Saved entries —
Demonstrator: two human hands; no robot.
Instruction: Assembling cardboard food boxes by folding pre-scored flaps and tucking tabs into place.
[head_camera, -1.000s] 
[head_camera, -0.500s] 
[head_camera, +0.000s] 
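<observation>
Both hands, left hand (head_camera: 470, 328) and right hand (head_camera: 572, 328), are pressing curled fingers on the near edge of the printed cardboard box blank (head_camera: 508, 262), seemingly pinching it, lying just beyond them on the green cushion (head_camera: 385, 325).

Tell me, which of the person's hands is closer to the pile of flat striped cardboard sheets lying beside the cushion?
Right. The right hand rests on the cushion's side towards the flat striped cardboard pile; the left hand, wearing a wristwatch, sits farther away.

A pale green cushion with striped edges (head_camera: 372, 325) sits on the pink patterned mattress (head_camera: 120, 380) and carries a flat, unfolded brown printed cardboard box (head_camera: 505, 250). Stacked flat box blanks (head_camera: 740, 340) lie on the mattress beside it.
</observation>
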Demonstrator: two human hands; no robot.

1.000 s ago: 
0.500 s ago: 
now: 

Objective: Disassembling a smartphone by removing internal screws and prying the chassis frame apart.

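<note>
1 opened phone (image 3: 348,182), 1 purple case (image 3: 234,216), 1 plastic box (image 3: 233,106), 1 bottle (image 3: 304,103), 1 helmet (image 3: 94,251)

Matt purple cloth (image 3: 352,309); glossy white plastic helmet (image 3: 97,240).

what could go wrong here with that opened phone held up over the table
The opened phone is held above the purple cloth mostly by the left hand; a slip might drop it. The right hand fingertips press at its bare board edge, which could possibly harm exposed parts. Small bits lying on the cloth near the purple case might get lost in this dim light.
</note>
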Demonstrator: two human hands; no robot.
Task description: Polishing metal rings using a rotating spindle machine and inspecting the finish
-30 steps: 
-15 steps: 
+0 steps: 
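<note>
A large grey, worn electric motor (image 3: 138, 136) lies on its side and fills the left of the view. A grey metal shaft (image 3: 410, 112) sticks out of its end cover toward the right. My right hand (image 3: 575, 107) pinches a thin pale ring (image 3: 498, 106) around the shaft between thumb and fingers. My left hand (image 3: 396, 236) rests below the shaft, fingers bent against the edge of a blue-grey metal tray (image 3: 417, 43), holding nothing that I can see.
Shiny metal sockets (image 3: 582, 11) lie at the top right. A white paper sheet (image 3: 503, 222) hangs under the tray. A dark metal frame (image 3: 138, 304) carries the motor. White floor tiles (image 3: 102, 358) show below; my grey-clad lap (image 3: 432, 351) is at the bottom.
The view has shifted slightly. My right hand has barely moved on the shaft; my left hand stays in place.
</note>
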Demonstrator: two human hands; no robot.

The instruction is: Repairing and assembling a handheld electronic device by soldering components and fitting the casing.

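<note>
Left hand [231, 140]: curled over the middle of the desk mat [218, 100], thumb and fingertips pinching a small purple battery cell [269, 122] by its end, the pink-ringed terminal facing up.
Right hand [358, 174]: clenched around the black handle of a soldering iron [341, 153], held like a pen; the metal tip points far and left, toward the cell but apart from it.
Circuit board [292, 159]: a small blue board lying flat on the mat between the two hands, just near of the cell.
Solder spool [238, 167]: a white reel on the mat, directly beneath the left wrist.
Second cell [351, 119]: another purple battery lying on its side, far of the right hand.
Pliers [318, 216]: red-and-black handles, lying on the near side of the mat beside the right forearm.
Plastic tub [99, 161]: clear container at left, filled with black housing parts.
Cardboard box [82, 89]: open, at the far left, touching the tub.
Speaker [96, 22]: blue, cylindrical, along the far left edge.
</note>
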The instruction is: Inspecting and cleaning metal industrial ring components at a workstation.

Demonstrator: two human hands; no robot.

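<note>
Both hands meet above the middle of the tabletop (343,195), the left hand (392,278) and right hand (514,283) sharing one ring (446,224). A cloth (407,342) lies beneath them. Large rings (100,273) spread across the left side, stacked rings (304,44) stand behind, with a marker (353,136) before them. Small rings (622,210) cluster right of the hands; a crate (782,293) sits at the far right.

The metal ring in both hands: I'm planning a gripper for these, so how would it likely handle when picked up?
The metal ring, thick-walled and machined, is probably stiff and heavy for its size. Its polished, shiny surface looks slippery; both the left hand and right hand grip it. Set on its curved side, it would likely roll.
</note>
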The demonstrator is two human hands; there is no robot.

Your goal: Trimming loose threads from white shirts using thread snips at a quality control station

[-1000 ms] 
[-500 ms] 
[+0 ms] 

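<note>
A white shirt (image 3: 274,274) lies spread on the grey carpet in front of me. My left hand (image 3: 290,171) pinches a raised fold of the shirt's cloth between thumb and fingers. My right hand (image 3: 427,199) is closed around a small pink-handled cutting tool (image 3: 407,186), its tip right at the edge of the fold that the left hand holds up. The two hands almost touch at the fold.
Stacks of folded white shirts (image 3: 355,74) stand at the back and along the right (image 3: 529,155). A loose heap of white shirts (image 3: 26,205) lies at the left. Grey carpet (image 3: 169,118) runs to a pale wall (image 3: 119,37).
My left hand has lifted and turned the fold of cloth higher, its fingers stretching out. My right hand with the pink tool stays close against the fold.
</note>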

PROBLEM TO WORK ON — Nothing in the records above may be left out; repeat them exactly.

ANSWER SECTION —
Demonstrator: two human hands; no robot.
Instruction: Assembling cardboard food boxes by folding pre-scored flaps and tucking tabs into place.
[head_camera, -1.000s] 
[head_camera, -0.500s] 
[head_camera, +0.000s] 
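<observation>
Both hands, left hand (head_camera: 470, 328) and right hand (head_camera: 572, 328), are pressing curled fingers on the near edge of the printed cardboard box blank (head_camera: 508, 262), seemingly pinching it, lying just beyond them on the green cushion (head_camera: 385, 325).

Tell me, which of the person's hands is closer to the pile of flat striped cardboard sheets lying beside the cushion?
Right. The right hand rests on the cushion's side towards the flat striped cardboard pile; the left hand, wearing a wristwatch, sits farther away.

A pale green cushion with striped edges (head_camera: 372, 325) sits on the pink patterned mattress (head_camera: 120, 380) and carries a flat, unfolded brown printed cardboard box (head_camera: 505, 250). Stacked flat box blanks (head_camera: 740, 340) lie on the mattress beside it.
</observation>
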Demonstrator: two human hands; no robot.

1.000 s ago: 
0.500 s ago: 
now: 

Objective: Disassembling a smartphone by removing internal screws and prying the chassis frame apart.

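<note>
1 opened phone (image 3: 348,182), 1 purple case (image 3: 234,216), 1 plastic box (image 3: 233,106), 1 bottle (image 3: 304,103), 1 helmet (image 3: 94,251)

Matt purple cloth (image 3: 352,309); glossy white plastic helmet (image 3: 97,240).

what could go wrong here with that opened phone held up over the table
The opened phone is held above the purple cloth mostly by the left hand; a slip might drop it. The right hand fingertips press at its bare board edge, which could possibly harm exposed parts. Small bits lying on the cloth near the purple case might get lost in this dim light.
</note>
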Demonstrator: two human hands; no robot.
Task description: Polishing metal rings using a rotating spindle machine and inspecting the finish
-30 steps: 
-15 steps: 
+0 steps: 
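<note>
A large grey, worn electric motor (image 3: 138, 136) lies on its side and fills the left of the view. A grey metal shaft (image 3: 410, 112) sticks out of its end cover toward the right. My right hand (image 3: 575, 107) pinches a thin pale ring (image 3: 498, 106) around the shaft between thumb and fingers. My left hand (image 3: 396, 236) rests below the shaft, fingers bent against the edge of a blue-grey metal tray (image 3: 417, 43), holding nothing that I can see.
Shiny metal sockets (image 3: 582, 11) lie at the top right. A white paper sheet (image 3: 503, 222) hangs under the tray. A dark metal frame (image 3: 138, 304) carries the motor. White floor tiles (image 3: 102, 358) show below; my grey-clad lap (image 3: 432, 351) is at the bottom.
The view has shifted slightly. My right hand has barely moved on the shaft; my left hand stays in place.
</note>
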Demonstrator: two human hands; no robot.

The instruction is: Repairing and assembling a handheld electronic device by soldering components and fitting the casing.

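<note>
Left hand [231, 140]: curled over the middle of the desk mat [218, 100], thumb and fingertips pinching a small purple battery cell [269, 122] by its end, the pink-ringed terminal facing up.
Right hand [358, 174]: clenched around the black handle of a soldering iron [341, 153], held like a pen; the metal tip points far and left, toward the cell but apart from it.
Circuit board [292, 159]: a small blue board lying flat on the mat between the two hands, just near of the cell.
Solder spool [238, 167]: a white reel on the mat, directly beneath the left wrist.
Second cell [351, 119]: another purple battery lying on its side, far of the right hand.
Pliers [318, 216]: red-and-black handles, lying on the near side of the mat beside the right forearm.
Plastic tub [99, 161]: clear container at left, filled with black housing parts.
Cardboard box [82, 89]: open, at the far left, touching the tub.
Speaker [96, 22]: blue, cylindrical, along the far left edge.
</note>
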The instruction is: Inspecting and cleaning metal industrial ring components at a workstation.

Demonstrator: two human hands; no robot.

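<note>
Both hands meet above the middle of the tabletop (343,195), the left hand (392,278) and right hand (514,283) sharing one ring (446,224). A cloth (407,342) lies beneath them. Large rings (100,273) spread across the left side, stacked rings (304,44) stand behind, with a marker (353,136) before them. Small rings (622,210) cluster right of the hands; a crate (782,293) sits at the far right.

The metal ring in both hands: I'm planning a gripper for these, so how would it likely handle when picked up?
The metal ring, thick-walled and machined, is probably stiff and heavy for its size. Its polished, shiny surface looks slippery; both the left hand and right hand grip it. Set on its curved side, it would likely roll.
</note>
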The demonstrator is two human hands; there is no robot.

Your goal: Trimming loose threads from white shirts using thread snips at a quality control station

[-1000 ms] 
[-500 ms] 
[+0 ms] 

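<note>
A white shirt (image 3: 274,274) lies spread on the grey carpet in front of me. My left hand (image 3: 290,171) pinches a raised fold of the shirt's cloth between thumb and fingers. My right hand (image 3: 427,199) is closed around a small pink-handled cutting tool (image 3: 407,186), its tip right at the edge of the fold that the left hand holds up. The two hands almost touch at the fold.
Stacks of folded white shirts (image 3: 355,74) stand at the back and along the right (image 3: 529,155). A loose heap of white shirts (image 3: 26,205) lies at the left. Grey carpet (image 3: 169,118) runs to a pale wall (image 3: 119,37).
My left hand has lifted and turned the fold of cloth higher, its fingers stretching out. My right hand with the pink tool stays close against the fold.
</note>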

Nothing else is needed to complete this exercise.